"It didn't seem important at the time," Justin says. He leans across the kitchen counter, which hasn't had anything on it the entire duration of Chris's stay. "Did you want some coffee?"
"Yeah," Chris says absently. He's been staring at the clipped section of newspaper for a good ten minutes without seeing, without fully comprehending. It shouldn't take so much to put the pieces together: a police line, the trunk of a car, a headline.
"There's only instant left, I think," Justin says. He pulls a tin out of a cupboard behind him, but Chris isn't looking. Doesn't really care.
"Fine," Chris says. Political assassination, it's saying. Uncertain circumstances. And, "How the fuck could you not think it's important?"
Justin looks up from spooning stale coffee powder into a mug. "Sorry?"
"How could you not think it's important?" Chris repeats. "Your guys fucking killed him, and you couldn't be bothered to tell me?"
Justin shakes his head. "It didn't affect you," he says, simply.
Chris doesn't think he really believes that; he can't. Can't think that Chris wouldn't draw parallels, wouldn't wonder the same about himself. Wouldn't wonder if that's what they'd had planned the whole time, because they said they wouldn't, and they did. "How the fuck can you say that?" he asks, and stands up, tossing the clipping on the counter.
"Your situations are completely different," Justin says. He turns away, puts the kettle on to boil. Chris wants to make him mad, just once.
"They aren't," he insists. "You can't just kill a man and say it's not --"
"I didn't," Justin says, sharply, and turns back towards Chris. "It was the other cell."
"It doesn't matter," Chris replies. He rests his elbows on the counter, and stares blandly into the mug. "It still --"
"That," Justin interrupts, and Chris would really quite like to finish a sentence, "is the sort of reasoning that gets you people into this shit in the first place."

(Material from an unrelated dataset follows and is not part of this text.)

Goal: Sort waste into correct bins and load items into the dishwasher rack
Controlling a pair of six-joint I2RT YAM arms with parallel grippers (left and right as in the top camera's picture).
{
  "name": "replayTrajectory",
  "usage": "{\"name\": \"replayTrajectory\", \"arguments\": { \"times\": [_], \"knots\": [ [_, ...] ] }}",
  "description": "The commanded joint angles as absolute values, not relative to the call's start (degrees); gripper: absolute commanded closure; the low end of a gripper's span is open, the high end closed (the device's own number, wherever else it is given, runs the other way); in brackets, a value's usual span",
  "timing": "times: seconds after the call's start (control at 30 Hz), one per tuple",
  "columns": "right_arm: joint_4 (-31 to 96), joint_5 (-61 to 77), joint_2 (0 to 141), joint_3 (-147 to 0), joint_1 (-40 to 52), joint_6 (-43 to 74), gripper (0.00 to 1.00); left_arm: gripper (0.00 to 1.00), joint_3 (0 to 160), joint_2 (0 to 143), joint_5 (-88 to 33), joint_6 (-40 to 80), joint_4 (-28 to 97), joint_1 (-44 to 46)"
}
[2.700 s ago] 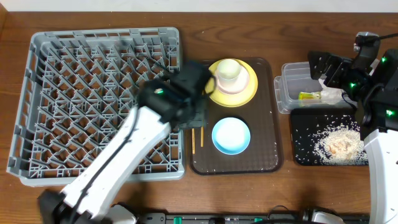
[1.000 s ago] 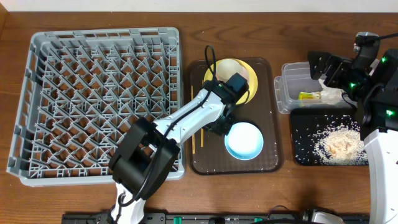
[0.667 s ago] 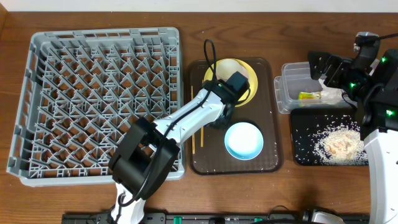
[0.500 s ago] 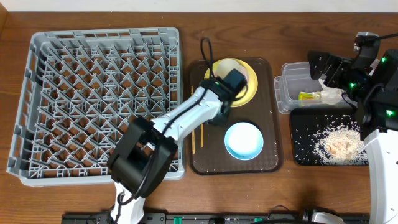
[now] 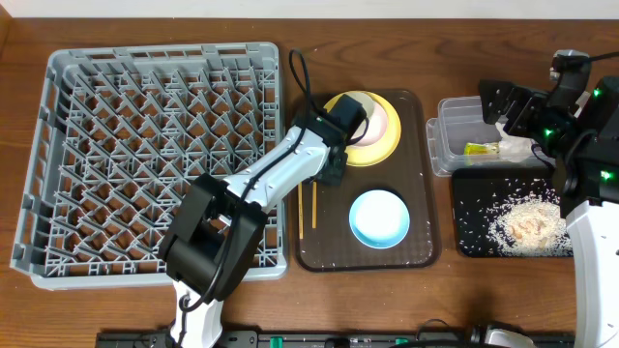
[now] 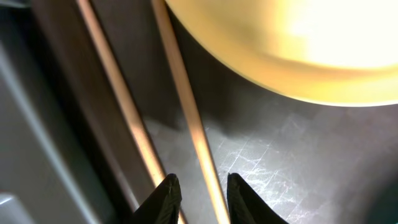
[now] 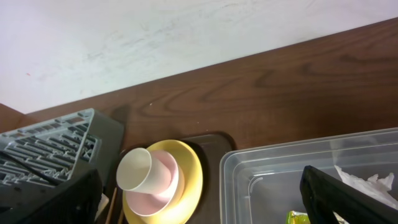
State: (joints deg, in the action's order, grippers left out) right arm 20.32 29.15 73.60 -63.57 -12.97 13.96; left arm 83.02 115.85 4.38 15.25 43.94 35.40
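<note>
Left pincer (image 6: 198, 194), narrowly parted, straddles one chopstick (image 6: 186, 118) on the brown tray (image 5: 416, 193) near the tabletop's far edge; right pincer (image 5: 501, 104) gapes wide above the clear tub (image 5: 440, 145).

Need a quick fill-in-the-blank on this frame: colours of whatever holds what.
The loose whitish rice scraps lie in the shallow ____ rectangular tray.
The small green-and-orange snack wrapper sits in the ____ rectangular plastic tub.
The light-blue bowl rests on the ____ serving tray.
The left gripper straddles one thin wooden chopstick beside the round ____ plate.
Missing words: black; clear; brown; yellow.
</note>
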Motion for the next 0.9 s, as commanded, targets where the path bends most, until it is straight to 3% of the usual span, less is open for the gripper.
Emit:
{"name": "replayTrajectory", "arguments": {
  "times": [0.0, 0.87],
  "knots": [
    [20.40, 29.82, 73.60, -63.64, -13.32, 13.04, 0.01, 0.71, 80.25, 115.52, 2.09, 15.97, 42.57, 35.35],
    [20.40, 29.82, 73.60, -63.64, -13.32, 13.04, 0.01, 0.76, 73.45, 115.55, 1.93, 16.84, 35.24, 35.48]
  ]
}}
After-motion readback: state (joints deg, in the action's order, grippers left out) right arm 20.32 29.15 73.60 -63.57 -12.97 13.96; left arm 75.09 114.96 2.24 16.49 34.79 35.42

Chris lets a small indignant noise fall from his lips. "My reasoning has nothing to do with this," he says, too loudly, and thinks all he's accomplished is to get himself pissed off. "It just worries me," he continues, a little more quietly, still over-enunciating, "that one of you fuckers could probably kill me any time and I wouldn't have anything to do about it."
It's then that Justin laughs. "Of course you wouldn't have anything to do about it," he says, and Chris scowls. "But we're not going to do that. Our cells aren't, um. made up the same." Chris thinks his smile is a little too calculated.
"But," Chris says, and he has nothing to go on.
"Leave it," Justin says. "If I was going to kill you, I would have done it a long time ago."
Chris doesn't find this too comforting.
"Look," Justin says, and pours hot water into the mug, as Chris watches. "If it makes you feel any better." He doesn't finish the thought, just leans across the counter, and presses his mouth roughly against Chris's. Chris's first instinct is to jerk away, but he doesn't, and can't think why.
Justin licks at Chris's lips, once, and tilts his head away to say, "The other guy's coming later than usual."
"Okay," Chris says uncertainly.
Justin stirs the coffee, and watches the sludge drip off the end of the spoon as he pulls it out. Chris suddenly doesn't really want it anymore; doesn't know if it's because of its appearance, or something else. He tries not to think about it too hard.
"I will be down here," Justin says, and smiles again.
"I won't," Chris says, and leaves the coffee on the counter.